- _The task_
Count the lines of data below that include "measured". Provide only the number.

------ Dataset content

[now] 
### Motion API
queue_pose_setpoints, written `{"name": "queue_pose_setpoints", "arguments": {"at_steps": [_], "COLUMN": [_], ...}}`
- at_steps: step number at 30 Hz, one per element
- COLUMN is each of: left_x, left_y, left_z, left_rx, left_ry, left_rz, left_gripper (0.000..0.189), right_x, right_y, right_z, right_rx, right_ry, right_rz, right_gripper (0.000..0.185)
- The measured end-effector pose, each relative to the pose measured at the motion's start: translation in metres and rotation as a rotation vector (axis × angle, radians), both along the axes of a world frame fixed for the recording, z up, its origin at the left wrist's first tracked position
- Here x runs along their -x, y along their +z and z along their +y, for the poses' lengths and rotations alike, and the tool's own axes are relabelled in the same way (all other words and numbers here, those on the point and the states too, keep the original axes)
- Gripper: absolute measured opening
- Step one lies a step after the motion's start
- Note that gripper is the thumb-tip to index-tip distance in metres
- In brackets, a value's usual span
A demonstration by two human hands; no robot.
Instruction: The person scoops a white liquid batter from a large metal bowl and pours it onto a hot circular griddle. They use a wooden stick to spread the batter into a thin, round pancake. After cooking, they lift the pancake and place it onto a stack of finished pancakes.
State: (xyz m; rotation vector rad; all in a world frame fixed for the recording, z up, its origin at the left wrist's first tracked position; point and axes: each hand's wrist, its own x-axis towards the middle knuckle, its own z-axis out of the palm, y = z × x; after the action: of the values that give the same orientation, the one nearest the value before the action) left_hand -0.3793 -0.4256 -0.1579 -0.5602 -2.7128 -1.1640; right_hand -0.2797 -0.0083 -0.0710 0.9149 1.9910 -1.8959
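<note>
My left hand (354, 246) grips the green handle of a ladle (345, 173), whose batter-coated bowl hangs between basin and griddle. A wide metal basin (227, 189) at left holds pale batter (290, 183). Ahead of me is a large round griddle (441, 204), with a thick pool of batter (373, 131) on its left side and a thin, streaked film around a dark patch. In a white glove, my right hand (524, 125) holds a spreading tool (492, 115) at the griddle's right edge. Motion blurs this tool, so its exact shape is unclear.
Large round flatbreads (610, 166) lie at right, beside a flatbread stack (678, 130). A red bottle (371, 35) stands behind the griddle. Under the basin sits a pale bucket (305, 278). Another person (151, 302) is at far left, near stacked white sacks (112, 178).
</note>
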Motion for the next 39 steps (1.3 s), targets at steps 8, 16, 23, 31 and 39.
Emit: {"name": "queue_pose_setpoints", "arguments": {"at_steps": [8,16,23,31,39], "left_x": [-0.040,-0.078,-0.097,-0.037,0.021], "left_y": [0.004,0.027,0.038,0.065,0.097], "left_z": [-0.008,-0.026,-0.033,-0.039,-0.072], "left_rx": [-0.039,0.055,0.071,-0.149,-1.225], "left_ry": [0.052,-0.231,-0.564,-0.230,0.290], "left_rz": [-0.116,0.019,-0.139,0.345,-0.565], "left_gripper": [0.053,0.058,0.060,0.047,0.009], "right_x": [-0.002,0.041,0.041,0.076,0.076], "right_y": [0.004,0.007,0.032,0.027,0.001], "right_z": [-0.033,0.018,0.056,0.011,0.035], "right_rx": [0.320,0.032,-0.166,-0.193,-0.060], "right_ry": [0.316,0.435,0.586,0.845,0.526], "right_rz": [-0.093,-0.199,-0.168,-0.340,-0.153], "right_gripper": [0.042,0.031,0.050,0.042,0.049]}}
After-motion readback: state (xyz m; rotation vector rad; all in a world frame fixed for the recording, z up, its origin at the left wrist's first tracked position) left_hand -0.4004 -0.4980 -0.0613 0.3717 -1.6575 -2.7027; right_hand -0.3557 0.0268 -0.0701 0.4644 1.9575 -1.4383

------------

- _Written answer_
2